Exercise details →
Return, from the data that follows, each line that holds the word "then".

(Beginning of Provided data)

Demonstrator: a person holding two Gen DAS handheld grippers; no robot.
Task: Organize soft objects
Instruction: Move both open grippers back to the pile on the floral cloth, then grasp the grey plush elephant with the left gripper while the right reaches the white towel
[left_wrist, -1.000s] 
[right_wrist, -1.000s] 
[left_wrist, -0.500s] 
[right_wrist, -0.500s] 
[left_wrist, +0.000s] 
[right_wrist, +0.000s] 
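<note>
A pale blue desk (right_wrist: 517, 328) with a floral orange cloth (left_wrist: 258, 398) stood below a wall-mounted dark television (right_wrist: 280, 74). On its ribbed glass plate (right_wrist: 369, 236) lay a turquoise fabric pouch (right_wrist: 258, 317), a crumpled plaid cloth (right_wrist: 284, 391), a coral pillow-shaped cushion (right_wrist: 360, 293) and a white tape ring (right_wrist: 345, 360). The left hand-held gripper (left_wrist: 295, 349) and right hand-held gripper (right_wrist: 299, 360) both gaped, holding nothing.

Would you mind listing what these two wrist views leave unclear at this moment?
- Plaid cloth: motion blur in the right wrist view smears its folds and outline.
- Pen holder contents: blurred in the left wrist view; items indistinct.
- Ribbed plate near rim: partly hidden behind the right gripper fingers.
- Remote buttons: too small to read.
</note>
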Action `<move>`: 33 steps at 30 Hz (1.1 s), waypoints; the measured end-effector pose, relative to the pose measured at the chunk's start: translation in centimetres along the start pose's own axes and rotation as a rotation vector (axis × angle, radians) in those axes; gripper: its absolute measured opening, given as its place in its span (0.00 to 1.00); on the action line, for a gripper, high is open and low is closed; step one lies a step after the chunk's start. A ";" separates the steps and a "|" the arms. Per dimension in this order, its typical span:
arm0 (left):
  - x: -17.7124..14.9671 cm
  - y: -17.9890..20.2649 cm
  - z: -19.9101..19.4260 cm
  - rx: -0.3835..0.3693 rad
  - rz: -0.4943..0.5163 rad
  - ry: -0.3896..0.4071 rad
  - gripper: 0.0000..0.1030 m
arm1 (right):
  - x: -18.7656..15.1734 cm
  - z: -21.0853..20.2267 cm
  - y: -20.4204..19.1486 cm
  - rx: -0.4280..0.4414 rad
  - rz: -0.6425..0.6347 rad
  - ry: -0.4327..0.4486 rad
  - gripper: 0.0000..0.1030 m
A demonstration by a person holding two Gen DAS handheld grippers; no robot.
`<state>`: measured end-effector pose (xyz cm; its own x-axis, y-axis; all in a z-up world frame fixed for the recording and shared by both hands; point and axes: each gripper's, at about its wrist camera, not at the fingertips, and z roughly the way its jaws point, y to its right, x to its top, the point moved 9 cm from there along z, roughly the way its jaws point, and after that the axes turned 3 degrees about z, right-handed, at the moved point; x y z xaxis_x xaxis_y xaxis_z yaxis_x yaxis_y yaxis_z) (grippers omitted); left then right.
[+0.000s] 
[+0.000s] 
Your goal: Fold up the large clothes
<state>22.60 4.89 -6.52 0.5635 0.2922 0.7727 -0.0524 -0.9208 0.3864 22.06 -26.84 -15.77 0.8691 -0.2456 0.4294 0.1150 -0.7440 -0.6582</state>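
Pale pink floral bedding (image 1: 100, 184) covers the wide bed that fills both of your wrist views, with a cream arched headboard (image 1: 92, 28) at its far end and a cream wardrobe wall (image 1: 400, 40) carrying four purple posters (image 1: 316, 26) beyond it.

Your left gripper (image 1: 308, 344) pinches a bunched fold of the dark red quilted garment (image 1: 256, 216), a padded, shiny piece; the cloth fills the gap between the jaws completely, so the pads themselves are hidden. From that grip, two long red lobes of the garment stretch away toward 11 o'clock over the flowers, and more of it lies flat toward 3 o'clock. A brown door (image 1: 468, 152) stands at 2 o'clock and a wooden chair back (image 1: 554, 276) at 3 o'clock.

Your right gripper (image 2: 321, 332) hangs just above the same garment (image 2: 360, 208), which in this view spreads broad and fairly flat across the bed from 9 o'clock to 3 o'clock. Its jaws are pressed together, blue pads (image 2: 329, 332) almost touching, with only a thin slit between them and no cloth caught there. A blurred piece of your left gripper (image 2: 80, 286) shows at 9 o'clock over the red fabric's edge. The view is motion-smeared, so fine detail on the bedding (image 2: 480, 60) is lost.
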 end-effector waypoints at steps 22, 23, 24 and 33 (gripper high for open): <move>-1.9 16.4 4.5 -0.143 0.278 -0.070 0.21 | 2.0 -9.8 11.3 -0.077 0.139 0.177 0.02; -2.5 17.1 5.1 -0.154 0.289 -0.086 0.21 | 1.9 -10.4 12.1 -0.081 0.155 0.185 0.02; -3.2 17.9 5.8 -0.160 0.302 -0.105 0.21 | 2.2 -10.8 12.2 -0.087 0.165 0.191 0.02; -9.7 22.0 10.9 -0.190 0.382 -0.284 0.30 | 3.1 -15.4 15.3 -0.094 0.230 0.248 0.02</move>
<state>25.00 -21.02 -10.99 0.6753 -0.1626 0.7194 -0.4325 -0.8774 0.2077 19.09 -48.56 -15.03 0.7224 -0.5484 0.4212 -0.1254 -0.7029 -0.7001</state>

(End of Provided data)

Result →
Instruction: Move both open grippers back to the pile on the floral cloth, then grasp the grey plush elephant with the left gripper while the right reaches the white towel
`<state>`: measured end-effector pose (xyz cm; its own x-axis, y-axis; all in a z-up world frame fixed for the recording and shared by both hands; point and axes: each gripper's, at about its wrist camera, not at the fingertips, and z roughly the way its jaws point, y to its right, x to its top, the point moved 9 cm from there along z, roughly the way its jaws point, and after that the axes turned 3 degrees about z, right-handed, at the moved point; x y z xaxis_x xaxis_y xaxis_z yaxis_x yaxis_y yaxis_z) (grippers omitted); left then right.

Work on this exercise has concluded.